Il caso Terragni in Italia
E dicono che dopo la tessera di Arcilesbica è forse venuto il momento di chiedere quella all’acronimo maledetto, se tanto è diventato sinonimo di libertà di parola, donna e free speech. Come sottolinea Monica Ricci Sargentini, l’Italia non è esente dal fenomeno del no-platforming d’importazione britannica («una forma di boicottaggio che impedisce a una persone di esprimere le proprie idee pubblicamente»): «Qualche mese fa gli studenti del master in Management della Comunicazione e delle Politiche Culturali dello Iuav di Venezia hanno chiesto la rimozione della femminista Marina Terragni da docente del corso di Filosofia ed etica dell’informazione contemporanea.

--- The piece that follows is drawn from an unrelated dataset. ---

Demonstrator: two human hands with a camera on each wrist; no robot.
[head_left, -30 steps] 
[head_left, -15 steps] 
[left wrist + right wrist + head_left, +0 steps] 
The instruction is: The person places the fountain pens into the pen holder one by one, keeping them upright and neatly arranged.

Questa scelta minaccia l’integrità di un percorso espressamente legato ai discorsi femministi, intersezionali e queer, e mette potenzialmente in discussione le sue aule come spazio sicuro” hanno scritto gli studenti, in una lettera che è la fotocopia di quelle che appaiono in Uk e Usa».
A settembre Terragni doveva intervistare la saggista americana Rebecca Solnit al Festivaletteratura di Mantova «ma a 24 ore dall’incontro – spiega Terragni – lei ha disdetto, optando per uno speech senza contraddittorio. Le hanno detto che io sono “transfobica” e che si sarebbe messa in un guaio».